We’ve discussed the so-called “cashless society” in these pages on prior occasions. I’m fundamentally opposed to it for several reasons, not least of which is the added control it provides to Big Brother to monitor and control our every financial transaction. However, its practical disadvantages now appear to be taking center stage with central and commercial banks.
“The digitalized system, it is easy for someone in Russia, China, whatever to just shut it off,” Björn Eriksson, the head of a pro-cash lobby group Cash Uprising and former head of crime-fighting agency Interpol. “[Cash] you can hide in your car, or your stove, or whatever.”
He added: “I can see a growing concern in my country about what is going to happen when someone decides to switch them off. What are the activities you can do to keep society moving?”
Central bankers are watching — and getting anxious.
“Increasingly, central banks insist that cash will also play a role. We do not foresee a totally cashless society,” said Ewald Nowotny, governor of the Austrian National Bank, at a recent conference in Brussels. “If there is for instance an energy blackout, cash is the only surviving way of payment.”
A senior official at the Dutch central bank echoed the sentiment.
“We’re under attack every day. If you don’t have your shields up, you notice activity straight away,” said Petra Hielkema, director of payments at the Dutch Central Bank, who watches over cybersecurity policy.
. . .
An outage of Visa services in June— caused by a system failure — gave a small taste of the risk, said Kevin Curran, a professor of cybersecurity at Ulster University in Londonderry, Northern Ireland. Customers across the EU were left unable to pay for goods and services, and the situation revealed “there really is no backup,” Curran said.
“When the trolley came around on the train and the card payment wasn’t working, the only people who could eat were those with cash,” he said.
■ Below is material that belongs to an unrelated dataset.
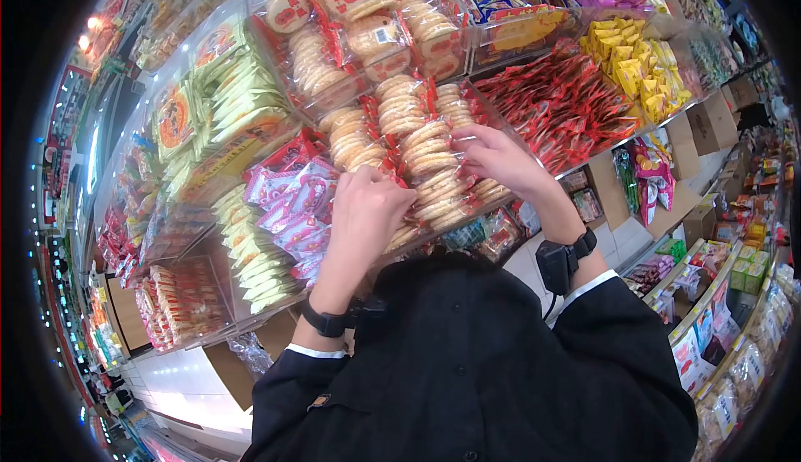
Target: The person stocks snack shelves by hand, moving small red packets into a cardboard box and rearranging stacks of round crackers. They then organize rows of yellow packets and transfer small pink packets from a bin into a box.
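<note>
Rows of round pale crackers (430,152) in clear wrappers with red edges fill a clear bin in front of me. My left hand (372,203) rests over the left part of these rows, fingers bent down and together; whatever lies under the fingertips is hidden. On the right side of the middle row, my right hand (501,160) touches the crackers with its fingers curved and apart. Just left of my left hand lie pink and white packets (294,203). More wrapped crackers (380,37) stand in a bin behind.
Green-wrapped packets (250,99) fill bins on the left. Red packets (555,99) and yellow packets (630,57) lie at the right. The bin's clear front edge (450,235) runs near my body. Shelves (709,295) and a cardboard box (713,124) stand farther right.
</note>
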`<state>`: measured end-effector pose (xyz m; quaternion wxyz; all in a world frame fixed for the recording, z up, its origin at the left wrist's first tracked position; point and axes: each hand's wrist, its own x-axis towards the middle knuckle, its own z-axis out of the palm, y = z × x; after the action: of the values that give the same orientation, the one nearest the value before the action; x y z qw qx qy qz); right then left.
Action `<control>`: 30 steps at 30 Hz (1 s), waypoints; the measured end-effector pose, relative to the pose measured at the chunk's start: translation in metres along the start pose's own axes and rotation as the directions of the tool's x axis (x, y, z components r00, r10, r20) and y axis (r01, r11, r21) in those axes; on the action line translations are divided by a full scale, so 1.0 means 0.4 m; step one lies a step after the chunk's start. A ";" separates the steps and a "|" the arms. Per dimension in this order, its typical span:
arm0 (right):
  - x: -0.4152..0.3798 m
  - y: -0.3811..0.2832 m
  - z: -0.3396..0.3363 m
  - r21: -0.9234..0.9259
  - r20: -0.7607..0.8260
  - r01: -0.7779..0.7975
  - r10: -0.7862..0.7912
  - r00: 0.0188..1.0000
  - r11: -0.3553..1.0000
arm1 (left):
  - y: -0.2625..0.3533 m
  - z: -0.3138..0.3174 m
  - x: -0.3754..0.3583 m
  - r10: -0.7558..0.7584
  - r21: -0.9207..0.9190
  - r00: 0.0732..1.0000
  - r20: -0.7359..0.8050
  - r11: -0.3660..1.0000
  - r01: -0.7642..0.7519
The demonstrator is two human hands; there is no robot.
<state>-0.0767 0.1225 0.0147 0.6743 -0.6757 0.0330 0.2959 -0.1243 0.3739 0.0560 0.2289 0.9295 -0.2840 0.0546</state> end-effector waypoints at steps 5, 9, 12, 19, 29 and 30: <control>0.024 0.017 -0.004 -0.116 0.043 0.143 -0.139 0.989 0.983 | 0.003 -0.002 -0.001 0.026 0.022 0.997 0.075 0.999 -0.028; 0.036 0.007 -0.025 -0.221 -0.087 0.203 -0.227 0.970 0.954 | 0.003 0.003 0.026 -0.070 -0.005 0.992 -0.108 0.998 0.070; 0.064 0.030 -0.026 -0.365 -0.250 0.272 -0.375 0.893 0.891 | 0.001 0.018 0.063 -0.073 -0.023 0.975 -0.210 0.997 0.070; 0.087 0.018 0.013 -0.195 -0.072 0.242 -0.260 0.963 0.950 | -0.022 0.018 0.078 -0.058 0.089 0.997 -0.046 0.994 0.062; 0.011 -0.029 -0.019 -0.493 -0.086 0.346 -0.441 0.894 0.798 | -0.025 0.030 0.075 -0.048 0.152 0.996 -0.071 0.987 0.058; -0.010 -0.035 -0.024 -0.419 -0.082 0.358 -0.427 0.900 0.834 | -0.022 0.029 0.072 -0.024 0.164 0.993 -0.119 0.985 0.044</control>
<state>-0.0705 0.1134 0.0282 0.5653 -0.8125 -0.1088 0.0916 -0.0959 0.3605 0.0491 0.1674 0.9453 -0.2487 0.1283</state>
The move away from cash is driven partly by commercial interests, as businesses go card-only for efficiency and in response to consumer demands. Commercial banks are also shutting down branches in favor of digital services.
Some governments encourage a shift toward digital services because they see it as a way to address money-laundering and tax evasion, and also to boost competition in financial services. Others argue that digital payments protect consumers from being robbed or losing money, as well as sparing them the hassle of constantly carrying a wallet.
There’s more at the link.
Credit and debit cards, payment apps on a smartphone, and other electronic payment systems are dominant in many countries – and not just in the First World. Africa has seen an explosion of smartphone payment and money transfer systems, because the banking infrastructure in many countries on that continent is still sparse and inefficient.
Nevertheless, the problems described above remain. We’ve seen them here in the USA on several occasions. It’s one reason why keeping one to two months’ worth of cash in reserve – enough to pay all your routine bills and expenditures – is a very good idea; and not in a bank, either, but in cash, in a safe place (not necessarily at home, but somewhere thieves are unlikely to suspect it might be stashed). If a technological or criminal crunch comes, and banks and other payment systems are no longer available for some time, it might be a life-saver – literally.